Correio Braziliense, n. 22592, 25/01/2025. Política, p. 3
GDF condecora coronel investigada pela PF
Renato Souza
O Governo do Distrito Federal condecorou, nesta semana, com a Medalha Mérito Integração de Segurança Pública, a tenente-coronel Kelly de Freitas Cezário, da Polícia Militar do DF. A oficial é investigada pela Polícia Federal por suspeita de tentar combinar depoimento de um réu que é alvo do inquérito sobre os atos golpistas de 8 de janeiro.
Kelly teria entrado em contato com a esposa do major Flávio Silvestre de Alencar para alinhar estratégias de defesa com o ex-comandante-geral da PMDF coronel Fábio Augusto Vieira, também investigado.
A condecoração foi publicada no Diário Oficial do DF na última segunda-feira.
Em 8 de janeiro de 2023, Kelly ocupava o posto de comandante do 6ª Batalhão, chamado Batalhão da Esplanada. À época, ela estava de férias e não é investigada por omissão em relação aos ataques extremistas. Porém, informações obtidas pelo Correio apontam que a militar foi citada pelo responsável da área de segurança da Câmara dos Deputados, Adilson Paz, em depoimento à Procuradoria-Geral da República (PGR), no âmbito da investigação que corre no Supremo Tribunal Federal (STF).

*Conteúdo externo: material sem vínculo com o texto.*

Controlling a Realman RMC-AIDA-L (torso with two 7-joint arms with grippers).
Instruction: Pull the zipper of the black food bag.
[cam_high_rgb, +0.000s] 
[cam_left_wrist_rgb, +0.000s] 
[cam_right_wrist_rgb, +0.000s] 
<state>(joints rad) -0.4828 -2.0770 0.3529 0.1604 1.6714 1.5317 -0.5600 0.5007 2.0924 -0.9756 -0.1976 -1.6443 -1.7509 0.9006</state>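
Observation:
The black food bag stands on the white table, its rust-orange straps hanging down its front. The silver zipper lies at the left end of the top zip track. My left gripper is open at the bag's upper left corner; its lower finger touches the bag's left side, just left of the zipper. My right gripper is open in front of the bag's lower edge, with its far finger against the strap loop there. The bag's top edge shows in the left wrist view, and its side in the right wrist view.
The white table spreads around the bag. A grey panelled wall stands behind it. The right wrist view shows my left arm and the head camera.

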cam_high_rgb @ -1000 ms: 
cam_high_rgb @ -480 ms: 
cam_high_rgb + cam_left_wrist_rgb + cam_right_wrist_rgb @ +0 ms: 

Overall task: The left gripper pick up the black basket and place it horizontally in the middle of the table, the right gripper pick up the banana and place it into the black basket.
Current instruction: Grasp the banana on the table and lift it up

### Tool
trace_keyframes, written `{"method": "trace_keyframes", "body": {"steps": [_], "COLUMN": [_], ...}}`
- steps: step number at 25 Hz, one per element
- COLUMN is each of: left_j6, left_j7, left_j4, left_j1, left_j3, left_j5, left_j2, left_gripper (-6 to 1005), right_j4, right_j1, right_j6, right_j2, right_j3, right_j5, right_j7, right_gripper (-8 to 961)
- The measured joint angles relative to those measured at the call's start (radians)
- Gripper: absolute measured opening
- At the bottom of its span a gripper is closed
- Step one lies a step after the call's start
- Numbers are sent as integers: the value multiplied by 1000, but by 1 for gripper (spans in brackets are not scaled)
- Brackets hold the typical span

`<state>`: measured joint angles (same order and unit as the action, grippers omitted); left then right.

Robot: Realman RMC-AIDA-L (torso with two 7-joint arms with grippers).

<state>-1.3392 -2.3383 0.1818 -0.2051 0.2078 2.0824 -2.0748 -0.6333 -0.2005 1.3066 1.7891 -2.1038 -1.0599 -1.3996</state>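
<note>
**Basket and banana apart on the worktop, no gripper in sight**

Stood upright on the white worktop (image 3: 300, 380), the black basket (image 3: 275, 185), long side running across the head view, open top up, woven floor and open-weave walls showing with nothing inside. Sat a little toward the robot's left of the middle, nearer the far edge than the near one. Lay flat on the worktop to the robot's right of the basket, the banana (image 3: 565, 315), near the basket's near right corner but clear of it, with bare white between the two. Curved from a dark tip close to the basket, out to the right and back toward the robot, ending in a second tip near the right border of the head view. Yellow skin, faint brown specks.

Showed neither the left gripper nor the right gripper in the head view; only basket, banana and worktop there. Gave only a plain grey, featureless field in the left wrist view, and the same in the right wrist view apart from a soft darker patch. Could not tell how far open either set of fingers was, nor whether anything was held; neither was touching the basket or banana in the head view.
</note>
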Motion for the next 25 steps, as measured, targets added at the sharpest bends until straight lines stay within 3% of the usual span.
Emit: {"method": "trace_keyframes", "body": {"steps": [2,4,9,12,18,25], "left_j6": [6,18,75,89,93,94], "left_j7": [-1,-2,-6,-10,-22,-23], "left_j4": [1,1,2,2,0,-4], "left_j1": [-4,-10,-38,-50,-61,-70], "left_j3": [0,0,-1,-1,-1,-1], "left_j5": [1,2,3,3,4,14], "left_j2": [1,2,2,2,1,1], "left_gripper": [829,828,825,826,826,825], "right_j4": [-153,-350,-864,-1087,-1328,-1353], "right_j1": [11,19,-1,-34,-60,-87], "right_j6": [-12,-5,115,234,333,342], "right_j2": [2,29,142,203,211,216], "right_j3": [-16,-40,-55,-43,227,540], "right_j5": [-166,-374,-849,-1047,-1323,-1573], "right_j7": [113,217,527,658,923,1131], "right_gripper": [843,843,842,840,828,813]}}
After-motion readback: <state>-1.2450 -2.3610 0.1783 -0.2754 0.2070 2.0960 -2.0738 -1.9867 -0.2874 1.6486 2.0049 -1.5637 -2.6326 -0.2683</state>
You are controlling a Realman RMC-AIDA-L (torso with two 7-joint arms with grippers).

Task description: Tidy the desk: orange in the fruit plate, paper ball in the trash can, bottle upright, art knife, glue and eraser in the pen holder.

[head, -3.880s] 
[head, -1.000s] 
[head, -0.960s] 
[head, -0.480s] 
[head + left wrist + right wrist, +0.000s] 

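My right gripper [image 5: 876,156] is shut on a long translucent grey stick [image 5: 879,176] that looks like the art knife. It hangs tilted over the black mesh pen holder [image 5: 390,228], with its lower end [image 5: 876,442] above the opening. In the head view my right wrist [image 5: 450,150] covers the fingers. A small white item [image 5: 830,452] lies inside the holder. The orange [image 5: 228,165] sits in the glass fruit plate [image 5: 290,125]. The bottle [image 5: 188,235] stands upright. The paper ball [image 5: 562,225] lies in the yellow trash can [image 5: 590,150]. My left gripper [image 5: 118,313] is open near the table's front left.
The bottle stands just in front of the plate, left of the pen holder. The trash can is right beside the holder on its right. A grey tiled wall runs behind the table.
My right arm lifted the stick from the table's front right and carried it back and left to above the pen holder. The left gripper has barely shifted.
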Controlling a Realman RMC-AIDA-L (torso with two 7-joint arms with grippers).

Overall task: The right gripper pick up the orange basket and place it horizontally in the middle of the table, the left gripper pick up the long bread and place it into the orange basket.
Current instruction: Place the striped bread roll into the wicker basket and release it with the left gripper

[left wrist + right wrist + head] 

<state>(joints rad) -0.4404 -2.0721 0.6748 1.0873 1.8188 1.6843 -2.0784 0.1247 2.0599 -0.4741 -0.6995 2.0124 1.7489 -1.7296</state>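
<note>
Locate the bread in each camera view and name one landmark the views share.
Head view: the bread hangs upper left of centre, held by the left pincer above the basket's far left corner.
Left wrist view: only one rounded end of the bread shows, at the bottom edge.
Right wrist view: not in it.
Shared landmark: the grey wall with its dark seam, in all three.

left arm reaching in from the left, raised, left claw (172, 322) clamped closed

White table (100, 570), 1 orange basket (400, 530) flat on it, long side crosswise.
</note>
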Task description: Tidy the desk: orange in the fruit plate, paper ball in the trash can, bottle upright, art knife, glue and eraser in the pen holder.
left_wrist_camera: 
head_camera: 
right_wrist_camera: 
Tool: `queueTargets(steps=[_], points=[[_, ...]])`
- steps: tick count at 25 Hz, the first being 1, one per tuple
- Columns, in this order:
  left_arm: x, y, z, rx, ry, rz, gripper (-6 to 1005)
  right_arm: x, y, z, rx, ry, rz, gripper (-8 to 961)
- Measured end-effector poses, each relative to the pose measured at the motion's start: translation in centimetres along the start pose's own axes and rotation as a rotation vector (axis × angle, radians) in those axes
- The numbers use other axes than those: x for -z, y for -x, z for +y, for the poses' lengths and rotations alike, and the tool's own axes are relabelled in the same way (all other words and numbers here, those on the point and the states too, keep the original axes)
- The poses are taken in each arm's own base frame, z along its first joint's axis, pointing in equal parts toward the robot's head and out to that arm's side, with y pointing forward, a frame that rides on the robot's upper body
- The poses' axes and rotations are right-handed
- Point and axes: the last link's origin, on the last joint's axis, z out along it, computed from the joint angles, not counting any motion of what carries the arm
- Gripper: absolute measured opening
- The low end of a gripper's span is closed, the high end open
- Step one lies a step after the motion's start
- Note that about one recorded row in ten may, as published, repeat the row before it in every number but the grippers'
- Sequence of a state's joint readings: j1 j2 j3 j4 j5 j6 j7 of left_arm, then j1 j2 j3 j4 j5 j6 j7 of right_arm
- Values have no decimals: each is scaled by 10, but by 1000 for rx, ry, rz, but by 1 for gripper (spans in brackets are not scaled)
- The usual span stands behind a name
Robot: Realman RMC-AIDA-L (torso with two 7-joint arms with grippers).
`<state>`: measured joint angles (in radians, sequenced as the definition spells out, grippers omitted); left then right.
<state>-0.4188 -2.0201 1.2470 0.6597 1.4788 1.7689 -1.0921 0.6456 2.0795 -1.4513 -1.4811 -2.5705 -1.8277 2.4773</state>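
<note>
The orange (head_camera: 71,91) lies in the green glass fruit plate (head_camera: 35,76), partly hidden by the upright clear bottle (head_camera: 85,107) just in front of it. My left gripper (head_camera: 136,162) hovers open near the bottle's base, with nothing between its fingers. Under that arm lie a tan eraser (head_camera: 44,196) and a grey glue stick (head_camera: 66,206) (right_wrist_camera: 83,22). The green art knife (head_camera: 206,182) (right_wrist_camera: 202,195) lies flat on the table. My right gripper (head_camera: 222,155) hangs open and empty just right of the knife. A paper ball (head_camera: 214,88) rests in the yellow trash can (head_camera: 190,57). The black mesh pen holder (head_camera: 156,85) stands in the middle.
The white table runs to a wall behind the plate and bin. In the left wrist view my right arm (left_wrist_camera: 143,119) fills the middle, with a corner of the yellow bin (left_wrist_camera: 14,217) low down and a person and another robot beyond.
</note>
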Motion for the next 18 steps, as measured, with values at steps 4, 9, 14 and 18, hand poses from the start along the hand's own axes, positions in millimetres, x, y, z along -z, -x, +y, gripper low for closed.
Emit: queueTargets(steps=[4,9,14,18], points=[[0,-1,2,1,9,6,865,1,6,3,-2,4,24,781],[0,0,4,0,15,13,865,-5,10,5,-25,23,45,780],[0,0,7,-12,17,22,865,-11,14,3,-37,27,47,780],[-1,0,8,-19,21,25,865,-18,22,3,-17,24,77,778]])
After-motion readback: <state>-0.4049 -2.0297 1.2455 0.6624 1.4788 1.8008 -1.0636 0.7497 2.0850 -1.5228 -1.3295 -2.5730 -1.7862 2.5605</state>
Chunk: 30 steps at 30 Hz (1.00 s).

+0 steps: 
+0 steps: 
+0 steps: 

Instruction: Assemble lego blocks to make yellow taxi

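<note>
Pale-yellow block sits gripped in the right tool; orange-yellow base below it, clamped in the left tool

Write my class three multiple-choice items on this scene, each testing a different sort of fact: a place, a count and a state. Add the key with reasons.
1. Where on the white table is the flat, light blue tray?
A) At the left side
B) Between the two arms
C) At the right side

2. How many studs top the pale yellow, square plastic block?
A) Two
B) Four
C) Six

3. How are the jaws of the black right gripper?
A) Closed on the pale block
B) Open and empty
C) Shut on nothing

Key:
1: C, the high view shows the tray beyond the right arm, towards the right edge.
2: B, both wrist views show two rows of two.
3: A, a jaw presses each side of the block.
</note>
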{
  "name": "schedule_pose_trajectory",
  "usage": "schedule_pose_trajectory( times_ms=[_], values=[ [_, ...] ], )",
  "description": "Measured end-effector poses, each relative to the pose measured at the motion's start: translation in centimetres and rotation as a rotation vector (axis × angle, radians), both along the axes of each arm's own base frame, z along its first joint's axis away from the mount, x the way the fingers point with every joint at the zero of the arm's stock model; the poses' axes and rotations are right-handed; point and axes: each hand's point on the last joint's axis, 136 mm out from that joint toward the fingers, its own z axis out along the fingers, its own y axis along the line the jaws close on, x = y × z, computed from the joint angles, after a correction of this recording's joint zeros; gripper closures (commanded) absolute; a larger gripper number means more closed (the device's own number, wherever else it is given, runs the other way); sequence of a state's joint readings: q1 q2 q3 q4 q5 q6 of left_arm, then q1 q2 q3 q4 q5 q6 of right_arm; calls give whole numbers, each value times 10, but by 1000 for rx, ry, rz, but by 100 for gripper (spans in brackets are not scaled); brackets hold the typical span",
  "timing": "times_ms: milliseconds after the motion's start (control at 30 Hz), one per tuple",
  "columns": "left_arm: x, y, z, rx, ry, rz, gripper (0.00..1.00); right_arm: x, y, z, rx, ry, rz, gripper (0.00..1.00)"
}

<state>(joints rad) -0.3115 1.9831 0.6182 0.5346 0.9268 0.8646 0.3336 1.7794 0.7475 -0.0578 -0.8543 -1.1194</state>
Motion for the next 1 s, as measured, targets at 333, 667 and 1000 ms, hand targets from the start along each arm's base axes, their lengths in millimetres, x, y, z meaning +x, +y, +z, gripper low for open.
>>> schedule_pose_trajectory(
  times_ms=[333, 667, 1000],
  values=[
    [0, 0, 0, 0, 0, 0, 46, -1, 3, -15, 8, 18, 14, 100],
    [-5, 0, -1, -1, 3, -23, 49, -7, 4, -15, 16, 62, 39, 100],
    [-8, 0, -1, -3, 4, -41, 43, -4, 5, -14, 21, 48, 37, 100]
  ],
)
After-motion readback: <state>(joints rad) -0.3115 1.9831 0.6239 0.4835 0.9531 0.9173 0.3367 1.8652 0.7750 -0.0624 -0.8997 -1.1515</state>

Perguntado se no dia 8 ele chegou a ter algum tipo de contato com a coronel Cintia Queiroz, que à época era subsecretária de Operações da Secretaria de Segurança Pública do Distrito Federal (SSP-DF), Adilson disse que não, mas citou Kelly. “Com a coronel Cintia, especificamente, não. Eu entrei em contato com a coronel Kelly, que era a comandante do 6° Batalhão”, disse ele.
Em seguida, o gestor afirmou que Kelly minimizou a situação poucas horas antes de os atentados acontecerem. “Ela respondeu que estaria com o efetivo, com as especializadas e que o grupo ficaria ali na Avenida José Sarney. Não desceria para a Rua das Bandeiras.
A Rua das Bandeiras é um pouco mais próxima do Congresso Nacional.
Então ele ficaria um quadrante acima. Foi essa a resposta dela”, declarou Adilson na oitiva.
Durante as férias em 2023, Kelly foi substituída pelo major Flávio Alencar, que chegou a ser preso preventivamente e hoje responde ao caso em liberdade, cumprindo medidas cautelares impostas pelo ministro Alexandre de Moraes, do STF. Atualmente, a oficial tem cargo comissionado na Subsecretaria de Operações Integradas — Sopi.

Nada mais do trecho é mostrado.